Masters champion Angel Cabrera and Graeme McDowell would hold strong claims on their best Stateside form. The latter is much preferred, having finished 4th at Le Golf National much earlier in his career. After top-20s in three of his last four starts, all of which came in top-class fields, McDowell made the final shortlist before being edged out by Hansen. In contrast, Cabrera has done nothing this season outside that Masters triumph, and the Argentinian has yet to make a top-10 in six trips to Paris.
 
A measure of how things can change quickly in golf lies in the fact that by far the biggest gun on show, Padraig Harrington, is almost an afterthought at 28/1. All eyes will be on the Irishman in a fortnight as he seeks to win his third consecutive Open, but unless he can find some form in Paris its unlikely many people will be backing him to do so. His form; five missed cuts out of the last six, one top-20 since the opening week of 2009; is actually that of a 200/1 also-ran.
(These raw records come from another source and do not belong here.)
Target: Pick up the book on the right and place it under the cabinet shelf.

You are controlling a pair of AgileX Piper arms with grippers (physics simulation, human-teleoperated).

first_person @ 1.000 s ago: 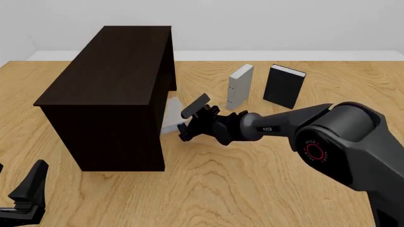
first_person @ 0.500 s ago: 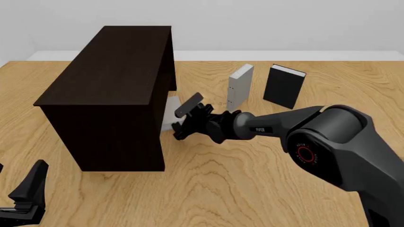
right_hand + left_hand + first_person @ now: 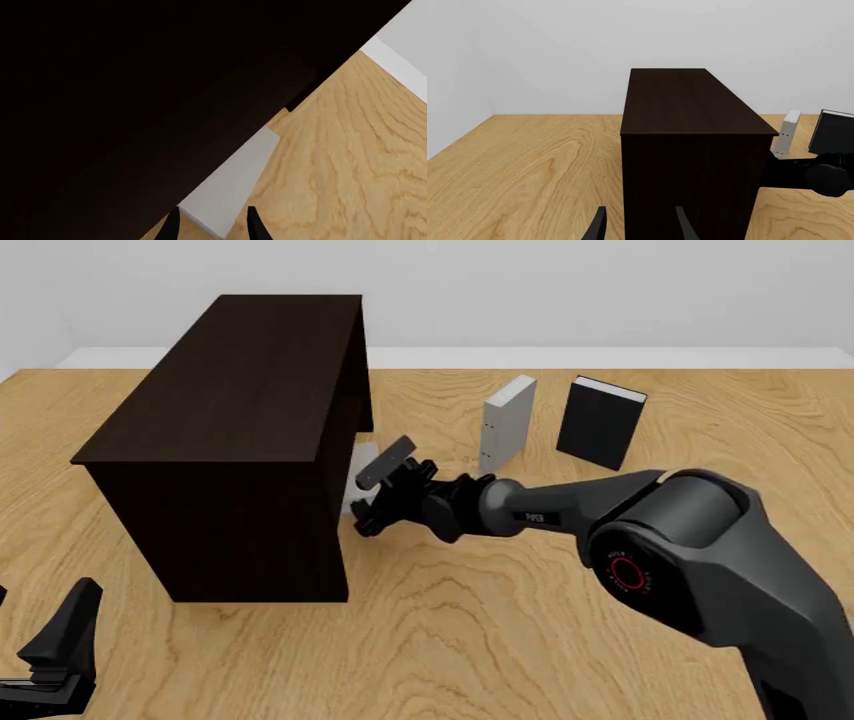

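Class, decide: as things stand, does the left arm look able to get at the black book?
Probably not: the cabinet and the right arm lie between the left gripper and the black book standing at the far right.

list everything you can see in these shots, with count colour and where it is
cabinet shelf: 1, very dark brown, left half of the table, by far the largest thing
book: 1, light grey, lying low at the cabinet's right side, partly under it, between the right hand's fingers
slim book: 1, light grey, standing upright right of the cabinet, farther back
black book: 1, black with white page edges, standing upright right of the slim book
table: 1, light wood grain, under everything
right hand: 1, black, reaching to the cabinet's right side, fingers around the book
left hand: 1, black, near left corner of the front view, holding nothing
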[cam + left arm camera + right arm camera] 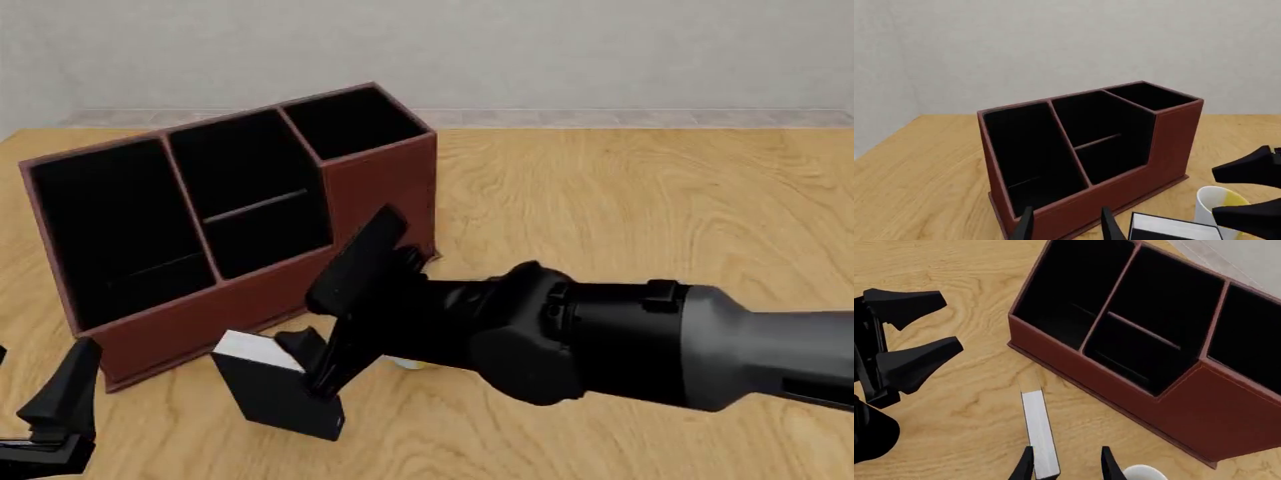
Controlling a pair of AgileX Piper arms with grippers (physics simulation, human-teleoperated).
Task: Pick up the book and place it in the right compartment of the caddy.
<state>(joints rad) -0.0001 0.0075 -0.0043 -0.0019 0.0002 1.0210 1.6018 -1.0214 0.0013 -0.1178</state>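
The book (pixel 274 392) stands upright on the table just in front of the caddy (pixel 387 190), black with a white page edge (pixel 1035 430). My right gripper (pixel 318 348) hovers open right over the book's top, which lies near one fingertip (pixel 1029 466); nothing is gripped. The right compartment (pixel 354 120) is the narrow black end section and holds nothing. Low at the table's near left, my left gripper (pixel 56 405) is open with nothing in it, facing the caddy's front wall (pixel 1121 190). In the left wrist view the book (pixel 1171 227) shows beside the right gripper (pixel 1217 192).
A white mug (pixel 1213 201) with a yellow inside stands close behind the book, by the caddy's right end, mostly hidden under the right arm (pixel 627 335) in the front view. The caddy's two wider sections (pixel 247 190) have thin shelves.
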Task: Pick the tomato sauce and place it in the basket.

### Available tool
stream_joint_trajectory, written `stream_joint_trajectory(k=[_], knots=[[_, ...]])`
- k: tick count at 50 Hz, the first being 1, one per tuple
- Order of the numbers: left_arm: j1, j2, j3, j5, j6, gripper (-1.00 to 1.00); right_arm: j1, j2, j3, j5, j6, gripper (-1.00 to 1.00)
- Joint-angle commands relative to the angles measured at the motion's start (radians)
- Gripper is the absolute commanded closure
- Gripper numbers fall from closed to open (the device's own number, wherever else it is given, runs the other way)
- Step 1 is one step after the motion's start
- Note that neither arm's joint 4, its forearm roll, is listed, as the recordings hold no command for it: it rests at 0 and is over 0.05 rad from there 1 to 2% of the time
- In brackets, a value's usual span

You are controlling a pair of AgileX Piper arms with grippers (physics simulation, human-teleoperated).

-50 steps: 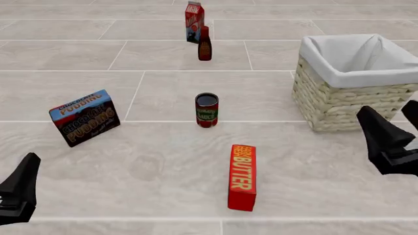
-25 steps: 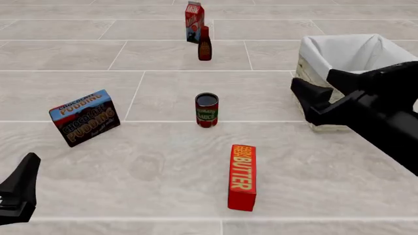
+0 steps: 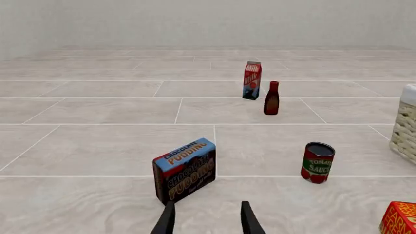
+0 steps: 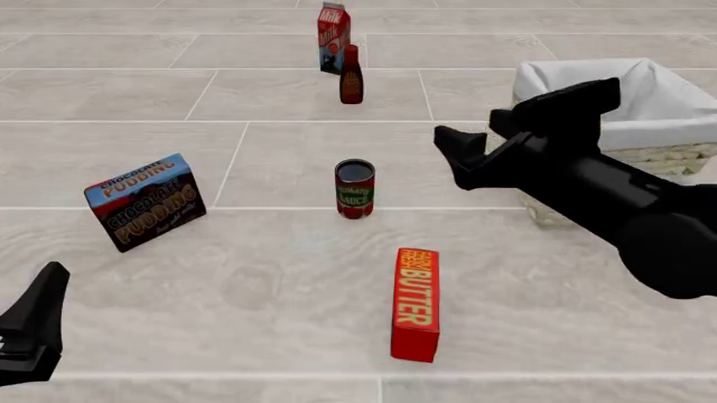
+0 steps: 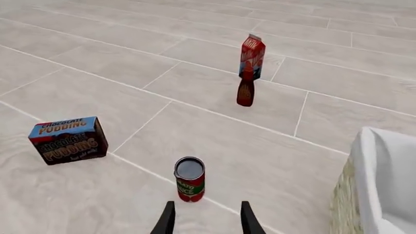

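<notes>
The tomato sauce (image 4: 354,189) is a small tin with a red and green label, upright on the tiled surface near the middle; it also shows as the tomato sauce (image 5: 189,179) and the tomato sauce (image 3: 317,162). My right gripper (image 4: 468,141) hovers to the can's right and a bit beyond it, in front of the basket (image 4: 670,102). In the right wrist view the right gripper (image 5: 206,217) is open with nothing between its fingers, the can just ahead. My left gripper (image 4: 43,311) stays low at the near left; the left gripper (image 3: 206,218) is open and holds nothing.
A chocolate pudding box (image 4: 144,201) stands at the left, and a red butter box (image 4: 415,303) stands on end near the front. A milk carton (image 4: 332,35) and a dark bottle (image 4: 351,77) stand at the back. The basket (image 5: 380,185) is lined with white cloth.
My right arm has swung in from the right edge, leftward and forward across the basket's front toward the can. The left arm and all objects have stayed put.
</notes>
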Motion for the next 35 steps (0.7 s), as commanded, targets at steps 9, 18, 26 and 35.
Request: stream_joint_trajectory(k=[9, 18, 26, 35], knots=[[0.0, 0.0, 0.0, 0.0, 0.0, -1.0, 0.025, 0.159, -0.073, -0.037, -0.033, -1.0], [0.0, 0.0, 0.0, 0.0, 0.0, -1.0, 0.042, 0.234, -0.111, -0.057, -0.034, -1.0], [0.0, 0.0, 0.0, 0.0, 0.0, -1.0, 0.052, 0.271, -0.133, -0.066, -0.039, -1.0], [0.0, 0.0, 0.0, 0.0, 0.0, -1.0, 0.062, 0.302, -0.153, -0.071, -0.046, -1.0]])
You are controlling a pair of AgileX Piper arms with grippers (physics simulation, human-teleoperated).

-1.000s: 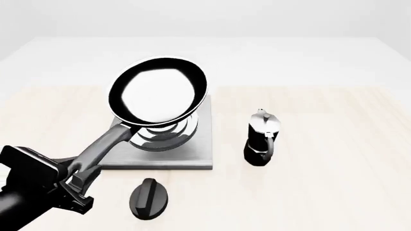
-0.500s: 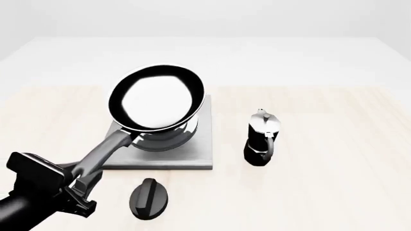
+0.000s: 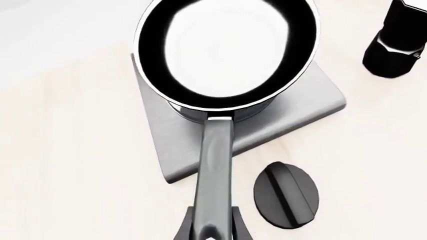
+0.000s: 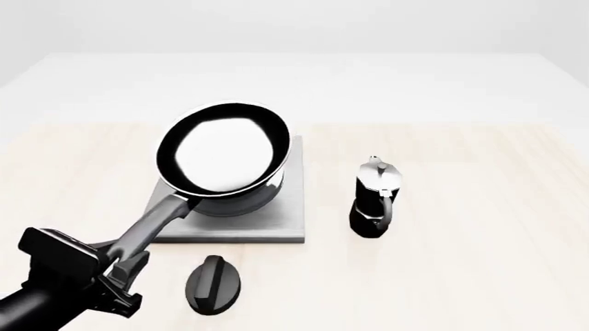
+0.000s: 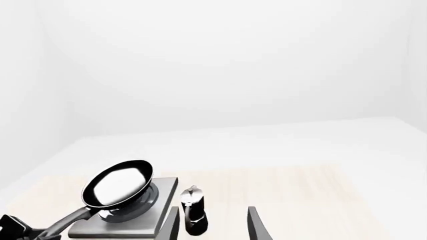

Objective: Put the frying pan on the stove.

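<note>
The frying pan (image 4: 223,152), black with a pale glossy inside, sits level and low over the middle of the grey stove (image 4: 281,224), covering its burner rings. I cannot tell whether it touches them. My left gripper (image 4: 124,254) is shut on the end of the pan's long dark handle, at the front left of the stove. In the left wrist view the pan (image 3: 227,47), the stove (image 3: 300,115) and my left gripper (image 3: 212,232) show. My right gripper (image 5: 213,227) is open and empty, high and far behind; its view shows the pan (image 5: 119,184) and the stove (image 5: 123,226).
A black-and-silver moka pot (image 4: 376,196) stands right of the stove, also in the wrist views (image 3: 397,40) (image 5: 193,205). A small black oval lid (image 4: 215,285) lies on the table in front of the stove, close to the handle (image 3: 287,195).
The left gripper has lowered with the pan. The pan has come down over the stove and now hides the burner rings that showed beneath it.
</note>
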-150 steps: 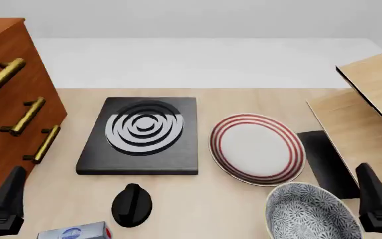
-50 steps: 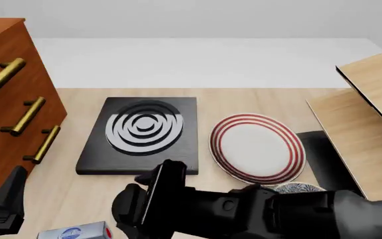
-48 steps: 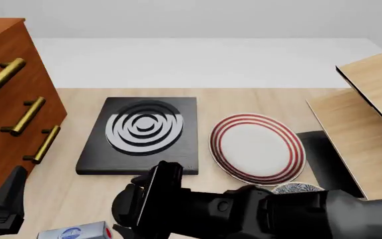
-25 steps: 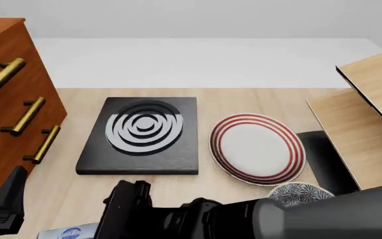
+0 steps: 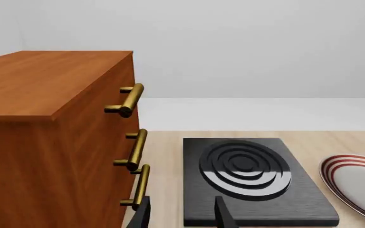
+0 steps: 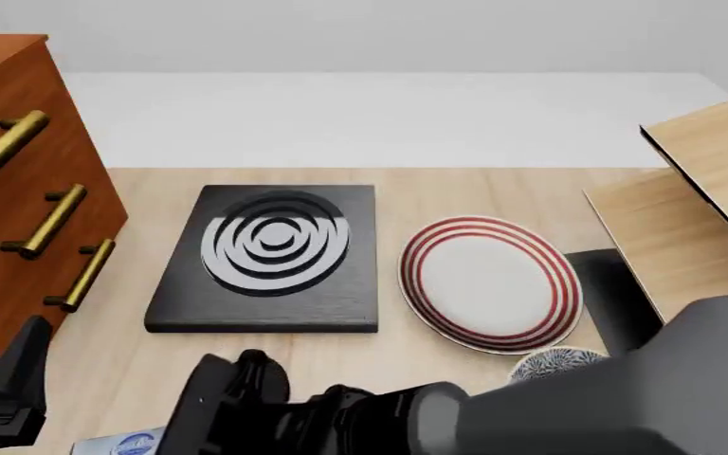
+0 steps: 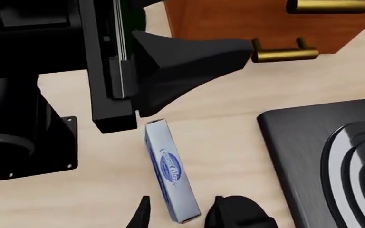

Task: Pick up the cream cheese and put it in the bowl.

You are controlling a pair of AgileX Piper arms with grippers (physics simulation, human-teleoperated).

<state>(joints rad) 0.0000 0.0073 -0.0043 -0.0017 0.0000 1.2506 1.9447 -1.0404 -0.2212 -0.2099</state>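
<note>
Claw tips of the right arm (image 7: 177, 212) stand apart with nothing between them, hanging above the cream cheese (image 7: 171, 171); one end of the box lies in the gap between the two tips, and I cannot tell whether either tip touches it. The box lies flat on the bench near the front edge, towards the left corner, just beside the left arm's base and close to the foot of the wooden drawer chest (image 7: 258, 19). A black knob (image 7: 244, 213) sits just beside one of the right claw's tips.

For a clean pick, my judgement is that the right claw should come straight down, its tips straddling the narrow width of the box, closer to the middle of its length than to the end, keeping clear of that knob and of the left arm.

The left claw (image 5: 181, 216) is parked, its tips apart and empty, facing the black burner plate (image 5: 252, 178).

The bowl (image 6: 561, 363) is near the front right of the bench, mostly hidden behind the right arm, next to the red-ringed plate (image 6: 491, 282).
</note>
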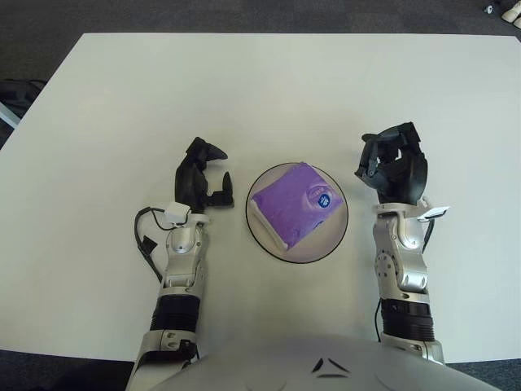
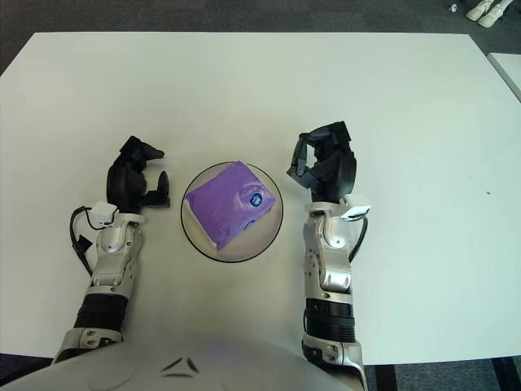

At least he has shown a liking for Le Golf National before, finishing 2nd on his sole previous visit.
 
As usual, the consistent Soren Kjeldsen deserves a mention on a course where he has finished top-12 in two of the last three years. From a course form perspective, an even better chance lies with Richard Green and Anders Hansen. The latter has four Paris top-15s this century, while Green looks every inch an obvious contender. Three of his last four visits have produced top-7s, and excellent finishes of 6th and 9th in his two latest events further strengthen the Aussie left-hander’s case.
 
However, the likes of Green, Hansen and Kjeldsen and hardly prolific, and given that I’ve already picked one short-priced player with this profile, (Soren Hansen), there’s little value in taking restrictive odds about them. Especially in a tournament like this that has been repeatedly dominated by outsiders. The last seven French Open champions started at a minimum of 66/1, with last year’s winner Pablo Larrazabal the third 500/1 chance among them.